The trial will initially cover passengers flying in on designated flights from Athens, Los Angeles, Montego Bay in Jamaica, and New York.

"This pilot will allow us to show that pre-departure and arrival checks of vaccination status can be carried out safely at check-in, so that fully vaccinated passengers can avoid quarantine from July 19," Heathrow chief executive John Holland-Kaye said.

July 19 is the government's target date for lifting most pandemic restrictions in England, although many scientists are worried about the plan as infection rates soar from the more contagious Delta variant.

The variant first emerged in India and spread in Britain while Prime Minister Boris Johnson wrestled with a decision over banning travel from the country ahead of his own planned trip to New Delhi in April.

'Johnson variant'

In the end, the Indian government called off the trip, and opposition Labour leader Keir Starmer on Wednesday said the Delta strain should now be called "the Johnson variant".

Addressing the prime minister in parliament, Starmer said Johnson was being "reckless" in planning to lift virtually all restrictions on July 19, including a requirement to wear face masks in enclosed spaces.

The government, however, says a successful mass vaccination programme has weakened the link connecting infections to hospitalisations and deaths.

More than 86 percent of adults in the UK have received at least one jab, and 64 percent are fully vaccinated, according to official data.
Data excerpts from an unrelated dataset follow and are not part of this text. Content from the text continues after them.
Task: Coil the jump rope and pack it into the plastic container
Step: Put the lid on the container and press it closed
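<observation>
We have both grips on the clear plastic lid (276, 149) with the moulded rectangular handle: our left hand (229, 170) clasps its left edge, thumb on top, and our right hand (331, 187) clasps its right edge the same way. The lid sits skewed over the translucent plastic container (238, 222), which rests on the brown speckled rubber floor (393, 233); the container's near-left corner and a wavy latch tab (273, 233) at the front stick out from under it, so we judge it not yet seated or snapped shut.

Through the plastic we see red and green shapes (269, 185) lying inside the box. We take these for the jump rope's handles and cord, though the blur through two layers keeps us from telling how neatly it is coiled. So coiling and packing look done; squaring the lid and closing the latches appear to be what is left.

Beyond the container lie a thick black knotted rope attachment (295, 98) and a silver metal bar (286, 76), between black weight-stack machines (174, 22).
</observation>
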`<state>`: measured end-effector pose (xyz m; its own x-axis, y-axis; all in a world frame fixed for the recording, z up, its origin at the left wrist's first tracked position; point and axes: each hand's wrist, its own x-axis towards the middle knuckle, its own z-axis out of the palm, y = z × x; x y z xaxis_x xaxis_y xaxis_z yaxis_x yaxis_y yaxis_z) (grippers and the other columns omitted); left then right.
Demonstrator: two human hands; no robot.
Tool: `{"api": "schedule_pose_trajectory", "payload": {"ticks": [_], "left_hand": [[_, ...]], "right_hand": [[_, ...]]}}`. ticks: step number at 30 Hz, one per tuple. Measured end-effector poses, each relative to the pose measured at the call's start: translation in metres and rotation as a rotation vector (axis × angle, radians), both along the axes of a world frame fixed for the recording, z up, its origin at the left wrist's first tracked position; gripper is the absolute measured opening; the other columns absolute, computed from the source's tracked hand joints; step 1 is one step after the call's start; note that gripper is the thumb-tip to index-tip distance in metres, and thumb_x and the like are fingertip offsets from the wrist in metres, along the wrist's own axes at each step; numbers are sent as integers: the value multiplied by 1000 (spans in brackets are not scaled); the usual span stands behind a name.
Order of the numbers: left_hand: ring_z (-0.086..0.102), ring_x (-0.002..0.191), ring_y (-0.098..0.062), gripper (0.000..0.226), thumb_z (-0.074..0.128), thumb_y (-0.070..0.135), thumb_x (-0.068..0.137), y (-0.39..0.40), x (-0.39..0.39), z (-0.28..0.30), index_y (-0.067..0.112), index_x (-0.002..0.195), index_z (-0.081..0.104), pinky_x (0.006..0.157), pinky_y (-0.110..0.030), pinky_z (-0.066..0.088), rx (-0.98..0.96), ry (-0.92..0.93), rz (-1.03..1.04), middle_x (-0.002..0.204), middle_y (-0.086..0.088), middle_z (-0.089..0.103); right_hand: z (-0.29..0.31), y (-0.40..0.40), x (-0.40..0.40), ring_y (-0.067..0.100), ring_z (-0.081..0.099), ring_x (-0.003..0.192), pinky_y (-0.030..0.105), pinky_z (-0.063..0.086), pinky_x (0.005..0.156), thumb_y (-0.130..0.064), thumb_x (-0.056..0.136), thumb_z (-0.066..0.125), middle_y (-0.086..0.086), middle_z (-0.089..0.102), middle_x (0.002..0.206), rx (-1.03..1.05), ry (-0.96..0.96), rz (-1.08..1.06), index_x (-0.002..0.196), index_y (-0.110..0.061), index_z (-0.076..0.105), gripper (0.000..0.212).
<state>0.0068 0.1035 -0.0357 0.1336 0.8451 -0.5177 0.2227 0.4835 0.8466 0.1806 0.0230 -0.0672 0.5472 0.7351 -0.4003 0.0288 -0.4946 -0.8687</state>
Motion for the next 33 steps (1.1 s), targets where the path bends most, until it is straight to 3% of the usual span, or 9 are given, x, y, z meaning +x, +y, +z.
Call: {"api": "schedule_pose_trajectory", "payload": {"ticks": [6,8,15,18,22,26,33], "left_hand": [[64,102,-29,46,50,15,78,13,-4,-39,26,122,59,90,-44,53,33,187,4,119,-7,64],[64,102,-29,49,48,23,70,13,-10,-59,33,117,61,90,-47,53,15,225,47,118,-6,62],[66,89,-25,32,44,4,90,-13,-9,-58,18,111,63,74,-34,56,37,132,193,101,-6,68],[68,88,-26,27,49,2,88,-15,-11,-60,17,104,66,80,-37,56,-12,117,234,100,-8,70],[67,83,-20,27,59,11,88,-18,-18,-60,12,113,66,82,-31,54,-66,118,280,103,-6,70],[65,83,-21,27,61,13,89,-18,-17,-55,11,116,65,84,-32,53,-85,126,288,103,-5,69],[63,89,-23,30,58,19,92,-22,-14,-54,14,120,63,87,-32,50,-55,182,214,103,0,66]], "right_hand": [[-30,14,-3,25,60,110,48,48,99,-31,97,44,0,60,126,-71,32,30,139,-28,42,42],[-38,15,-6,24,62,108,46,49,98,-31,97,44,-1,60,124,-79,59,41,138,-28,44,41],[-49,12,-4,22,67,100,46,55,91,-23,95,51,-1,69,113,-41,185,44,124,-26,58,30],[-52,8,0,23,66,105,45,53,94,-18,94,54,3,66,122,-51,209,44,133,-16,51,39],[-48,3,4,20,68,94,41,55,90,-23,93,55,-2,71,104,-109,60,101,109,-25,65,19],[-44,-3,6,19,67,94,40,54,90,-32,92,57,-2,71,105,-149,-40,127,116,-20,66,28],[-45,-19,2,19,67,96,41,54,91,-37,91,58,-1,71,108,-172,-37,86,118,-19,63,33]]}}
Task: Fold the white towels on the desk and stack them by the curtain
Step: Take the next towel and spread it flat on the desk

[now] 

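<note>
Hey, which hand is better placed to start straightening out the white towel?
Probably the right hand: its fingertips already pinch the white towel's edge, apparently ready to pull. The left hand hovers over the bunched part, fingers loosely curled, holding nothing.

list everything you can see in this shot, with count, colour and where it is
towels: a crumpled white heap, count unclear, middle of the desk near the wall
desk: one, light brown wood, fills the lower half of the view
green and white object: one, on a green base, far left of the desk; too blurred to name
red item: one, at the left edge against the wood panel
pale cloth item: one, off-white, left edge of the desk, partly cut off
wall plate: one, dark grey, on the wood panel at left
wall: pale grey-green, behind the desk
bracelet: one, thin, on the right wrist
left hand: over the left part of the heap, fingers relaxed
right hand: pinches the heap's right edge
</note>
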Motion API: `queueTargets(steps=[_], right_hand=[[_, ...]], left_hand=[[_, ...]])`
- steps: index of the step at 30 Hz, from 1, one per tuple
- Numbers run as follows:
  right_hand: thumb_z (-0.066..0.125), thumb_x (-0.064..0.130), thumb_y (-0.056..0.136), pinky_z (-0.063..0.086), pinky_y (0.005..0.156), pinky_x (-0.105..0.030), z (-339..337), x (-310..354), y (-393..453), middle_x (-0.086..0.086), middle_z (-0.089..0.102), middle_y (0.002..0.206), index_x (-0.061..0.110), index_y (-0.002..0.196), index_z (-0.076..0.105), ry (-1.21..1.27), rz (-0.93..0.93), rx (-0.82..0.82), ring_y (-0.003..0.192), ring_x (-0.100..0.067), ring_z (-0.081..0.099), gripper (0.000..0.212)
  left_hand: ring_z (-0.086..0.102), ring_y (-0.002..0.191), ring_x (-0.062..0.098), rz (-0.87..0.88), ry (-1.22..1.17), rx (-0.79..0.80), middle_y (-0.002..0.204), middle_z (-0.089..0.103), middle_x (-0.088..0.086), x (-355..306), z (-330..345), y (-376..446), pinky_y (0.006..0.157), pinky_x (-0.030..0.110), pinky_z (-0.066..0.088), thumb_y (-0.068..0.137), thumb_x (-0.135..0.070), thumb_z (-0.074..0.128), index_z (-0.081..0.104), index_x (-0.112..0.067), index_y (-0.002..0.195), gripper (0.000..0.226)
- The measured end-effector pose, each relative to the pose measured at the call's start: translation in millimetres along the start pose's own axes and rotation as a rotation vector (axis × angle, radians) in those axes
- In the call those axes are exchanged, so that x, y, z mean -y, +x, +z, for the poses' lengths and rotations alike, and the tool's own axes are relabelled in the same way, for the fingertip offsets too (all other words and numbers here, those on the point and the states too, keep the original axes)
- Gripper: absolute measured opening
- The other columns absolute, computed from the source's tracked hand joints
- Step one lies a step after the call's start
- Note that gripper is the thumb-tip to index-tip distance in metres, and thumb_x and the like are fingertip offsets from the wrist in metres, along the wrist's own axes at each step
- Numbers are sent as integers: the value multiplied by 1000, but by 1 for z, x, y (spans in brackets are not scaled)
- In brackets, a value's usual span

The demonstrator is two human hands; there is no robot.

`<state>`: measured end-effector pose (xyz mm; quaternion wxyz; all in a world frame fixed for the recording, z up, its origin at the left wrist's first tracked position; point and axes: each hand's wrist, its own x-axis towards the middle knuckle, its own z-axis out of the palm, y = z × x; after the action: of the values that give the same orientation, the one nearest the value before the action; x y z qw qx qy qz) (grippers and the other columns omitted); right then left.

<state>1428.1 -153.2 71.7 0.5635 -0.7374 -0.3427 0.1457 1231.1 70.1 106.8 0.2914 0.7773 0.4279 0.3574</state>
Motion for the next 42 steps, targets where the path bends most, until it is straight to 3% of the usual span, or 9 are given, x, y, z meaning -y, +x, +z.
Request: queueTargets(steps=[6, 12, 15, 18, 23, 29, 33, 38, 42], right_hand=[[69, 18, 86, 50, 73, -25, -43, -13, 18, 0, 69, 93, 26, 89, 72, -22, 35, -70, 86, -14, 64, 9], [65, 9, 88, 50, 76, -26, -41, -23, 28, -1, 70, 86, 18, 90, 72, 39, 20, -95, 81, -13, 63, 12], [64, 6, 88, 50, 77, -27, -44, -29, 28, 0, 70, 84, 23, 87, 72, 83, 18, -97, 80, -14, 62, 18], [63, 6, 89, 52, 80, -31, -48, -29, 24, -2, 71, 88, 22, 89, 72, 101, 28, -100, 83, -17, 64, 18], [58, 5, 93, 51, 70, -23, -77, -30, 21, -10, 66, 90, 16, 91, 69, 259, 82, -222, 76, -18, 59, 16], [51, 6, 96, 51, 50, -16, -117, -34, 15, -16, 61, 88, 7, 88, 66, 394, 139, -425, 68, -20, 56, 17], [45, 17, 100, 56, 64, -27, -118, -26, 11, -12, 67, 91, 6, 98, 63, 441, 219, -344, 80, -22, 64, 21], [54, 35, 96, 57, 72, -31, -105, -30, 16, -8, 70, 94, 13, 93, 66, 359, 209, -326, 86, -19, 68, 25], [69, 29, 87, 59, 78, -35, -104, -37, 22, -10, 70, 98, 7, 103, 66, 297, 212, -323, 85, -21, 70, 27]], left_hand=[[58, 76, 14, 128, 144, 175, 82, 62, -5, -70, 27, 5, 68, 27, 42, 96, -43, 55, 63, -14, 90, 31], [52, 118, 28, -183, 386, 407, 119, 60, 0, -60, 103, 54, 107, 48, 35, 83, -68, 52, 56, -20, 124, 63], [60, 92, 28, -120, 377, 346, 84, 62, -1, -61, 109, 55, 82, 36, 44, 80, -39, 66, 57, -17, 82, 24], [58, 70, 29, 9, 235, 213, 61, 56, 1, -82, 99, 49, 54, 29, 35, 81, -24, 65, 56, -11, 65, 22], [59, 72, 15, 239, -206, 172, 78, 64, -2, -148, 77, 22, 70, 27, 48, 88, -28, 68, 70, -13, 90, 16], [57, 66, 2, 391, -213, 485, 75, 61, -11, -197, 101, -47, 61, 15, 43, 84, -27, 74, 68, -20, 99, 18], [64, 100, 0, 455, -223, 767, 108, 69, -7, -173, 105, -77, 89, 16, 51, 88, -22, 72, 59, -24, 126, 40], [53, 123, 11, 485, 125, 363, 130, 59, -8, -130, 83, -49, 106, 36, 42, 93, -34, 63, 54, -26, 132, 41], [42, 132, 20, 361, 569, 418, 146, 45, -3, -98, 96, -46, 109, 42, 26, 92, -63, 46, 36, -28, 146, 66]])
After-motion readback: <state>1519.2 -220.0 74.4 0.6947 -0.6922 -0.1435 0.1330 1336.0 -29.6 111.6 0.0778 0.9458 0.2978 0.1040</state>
Health Secretary Sajid Javid on Tuesday said people in England who have been double-jabbed—as well as under-18s—will no longer have to self-isolate if they have been in contact with someone who tests positive for COVID-19.

But the easing will only apply from August 16, almost a month after other controls are due to have ended.

The UK's other nations—Scotland, Wales and Northern Ireland—set their own health policy and are moving more slowly.

Javid conceded that daily infection rates in Britain—which has one of Europe's worst death tolls from COVID-19—were set to treble to 100,000 in the weeks ahead due to the Delta variant.

That is likely to translate into millions of people who have been in contact with an infected person being told to self-isolate until August 16, which Starmer said meant "carnage" for businesses losing staff.

Johnson insisted "we will continue with a balanced and reasonable approach", as he accused the Labour leader of vacillating over when to start moving back to normality.

"We inoculate while they're invertebrate," the prime minister told MPs.